To me the problem that they didn't address, though, is rush hour. I've seen the problem both in the US and the UK where when a lot of traffic is moving from one side to another point, every other entry downstream of the main flow becomes backed up because there's no opportunity to enter the roundabout. I'll try to illustrate using this diagram I found:
Imagine it's rush hour, and most of the traffic is moving from the left road to the top road. It's pretty much a continuous stream of traffic, and those drivers in that stream are relatively happy because they're moving through without having to stop. But the drivers trying to enter the traffic circle from the bottom or the right roads have almost no chance of getting in because the traffic from the left is not being stopped. Their only hope is for someone to enter from the top road, pass the left road, and get off at the bottom or the right. If they get off at the right, it still doesn't really help the bottom road. Alternatively, if someone coming from the left isn't actually going with the rest of the flow and gets off at the bottom or the right, it can let someone in from the road where they get off.
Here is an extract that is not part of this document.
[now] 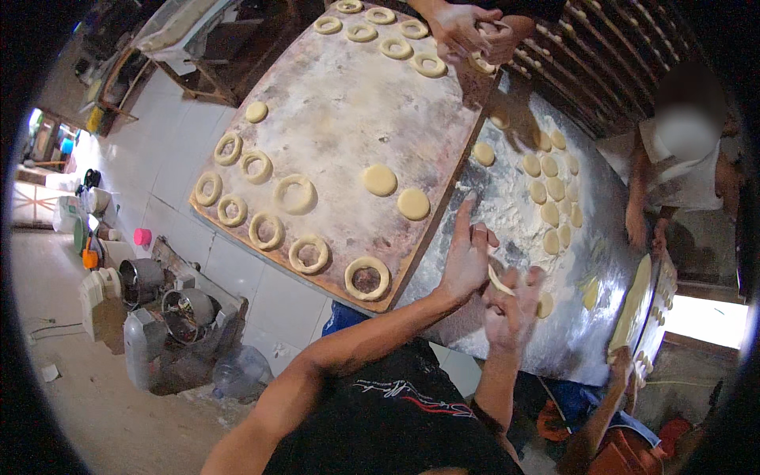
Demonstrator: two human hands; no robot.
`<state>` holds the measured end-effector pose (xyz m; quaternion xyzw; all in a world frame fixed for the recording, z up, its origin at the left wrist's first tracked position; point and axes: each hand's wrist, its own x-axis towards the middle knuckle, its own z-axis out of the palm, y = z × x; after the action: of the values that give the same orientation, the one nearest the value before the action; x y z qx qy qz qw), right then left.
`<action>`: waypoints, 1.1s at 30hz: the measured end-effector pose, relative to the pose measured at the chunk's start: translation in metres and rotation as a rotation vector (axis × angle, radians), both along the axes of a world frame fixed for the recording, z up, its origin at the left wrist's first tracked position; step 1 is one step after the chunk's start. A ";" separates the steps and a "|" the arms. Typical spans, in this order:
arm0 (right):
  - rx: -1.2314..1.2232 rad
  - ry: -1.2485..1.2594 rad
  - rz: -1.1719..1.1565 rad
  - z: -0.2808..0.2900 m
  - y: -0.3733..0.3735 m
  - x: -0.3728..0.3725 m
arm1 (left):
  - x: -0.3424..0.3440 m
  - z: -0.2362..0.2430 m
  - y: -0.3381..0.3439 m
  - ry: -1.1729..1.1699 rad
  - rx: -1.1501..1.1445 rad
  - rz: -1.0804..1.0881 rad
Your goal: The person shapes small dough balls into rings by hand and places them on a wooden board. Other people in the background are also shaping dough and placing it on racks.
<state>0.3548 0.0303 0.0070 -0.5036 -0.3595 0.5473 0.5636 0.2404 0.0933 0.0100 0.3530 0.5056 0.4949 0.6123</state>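
My left hand (467,257) is over the near edge of the metal table (455,305), index finger stretched forward and the other fingers loosely bent; I see nothing in it. Just to its right, my right hand (511,313) grips a pale piece of dough (499,280) that shows as a thin curved strip between the fingers. The rest of that piece is hidden. A flat dough round (545,305) lies right beside my right hand. Flour (514,214) is spread on the metal beyond both hands.
A floured wooden board (332,119) at the left bears several dough rings (309,254) and flat dough rounds (413,204). More dough rounds (549,214) lie on the metal table. Another person's hands (475,36) work at the far end. Others stand at the right, near a dough sheet (631,309).
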 end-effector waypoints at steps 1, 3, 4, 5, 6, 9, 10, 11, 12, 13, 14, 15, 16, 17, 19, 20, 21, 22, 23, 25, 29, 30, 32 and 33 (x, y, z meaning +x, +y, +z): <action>-0.005 0.069 0.098 -0.003 -0.001 -0.001 | 0.003 -0.005 -0.001 -0.043 0.086 0.074; 0.136 -0.245 0.172 -0.008 -0.003 0.003 | 0.006 -0.011 -0.011 0.166 0.421 0.066; 0.150 -0.562 0.220 -0.009 -0.004 0.007 | 0.006 -0.013 -0.014 0.240 0.603 0.062; 0.199 -0.279 0.192 -0.010 -0.006 0.010 | 0.008 -0.012 -0.018 0.201 0.541 0.054; 0.248 0.170 0.223 -0.010 -0.008 0.013 | 0.009 -0.009 -0.022 0.130 0.331 -0.005; -0.064 0.113 -0.070 -0.007 -0.021 0.018 | 0.016 0.002 -0.033 0.008 0.328 0.099; -0.016 0.256 -0.083 -0.004 -0.026 0.020 | 0.014 0.004 -0.041 0.174 0.484 0.013; -0.023 0.377 -0.052 0.000 -0.031 0.023 | 0.017 0.007 -0.043 0.150 0.358 -0.105; 0.023 0.346 0.040 0.004 -0.034 0.027 | 0.019 0.008 -0.048 0.111 0.238 -0.275; 0.141 0.347 0.166 0.007 -0.037 0.030 | 0.021 0.009 -0.050 0.121 0.083 -0.323; 0.139 0.426 0.143 0.009 -0.039 0.033 | 0.024 0.009 -0.054 0.059 0.077 -0.315; 0.113 0.451 0.249 0.010 -0.040 0.035 | 0.028 0.009 -0.056 0.046 0.040 -0.184; 0.085 0.353 0.142 0.010 -0.042 0.036 | 0.030 0.009 -0.060 0.018 0.037 -0.069; 0.080 0.313 0.098 0.010 -0.044 0.037 | 0.032 0.008 -0.061 -0.036 0.071 0.022; 0.084 0.289 0.069 0.009 -0.049 0.038 | 0.034 0.007 -0.066 0.312 0.619 0.081; 0.089 0.303 0.078 0.009 -0.052 0.040 | 0.036 0.006 -0.069 0.481 1.035 0.123; 0.177 0.281 0.271 0.009 -0.054 0.042 | 0.035 0.005 -0.069 0.624 1.487 0.206; 0.210 0.256 0.329 0.010 -0.056 0.045 | 0.037 0.005 -0.072 0.538 1.284 0.196; 0.119 0.200 0.313 0.010 -0.058 0.047 | 0.035 0.005 -0.074 0.409 0.979 0.174; 0.074 0.217 0.207 0.010 -0.061 0.047 | 0.033 0.005 -0.079 -0.119 0.121 0.230; 0.263 0.145 0.441 0.009 -0.061 0.032 | 0.017 0.005 -0.088 0.393 0.945 0.088; 0.271 0.103 0.436 0.009 -0.059 0.025 | 0.008 0.004 -0.083 0.494 1.424 0.146; 0.011 0.061 0.306 0.010 -0.054 0.008 | -0.006 0.001 -0.081 0.486 1.124 0.130; -0.016 0.079 0.267 0.010 -0.051 -0.001 | -0.012 -0.001 -0.080 0.465 0.768 0.221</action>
<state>0.3534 -0.0208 0.0168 -0.4338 -0.3965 0.6395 0.4955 0.2288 0.0135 0.0093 0.6002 0.4440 0.6161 0.2509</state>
Of course, both of these tend to rely on people signalling correctly for the intersection (essentially the signalling works the same as a traditional intersection; if you're coming from the right and exiting out the bottom, you should have your left turn signal on until you reach the street you're exiting on, at which point you would signal with your right turn signal), which I don't recall ever seeing happen in the U.S. The overall throughput may be higher as the Mythbusters found, but for traffic that's not part of the main flow the throughput becomes much lower than at an intersection that stops traffic and allows cross-traffic through.
Another problem with at rush hour is if somewhere further down the road with the main traffic there is an intersection involving a stop then traffic often backs up into the roundabout and blocks everyone from getting through the roundabout.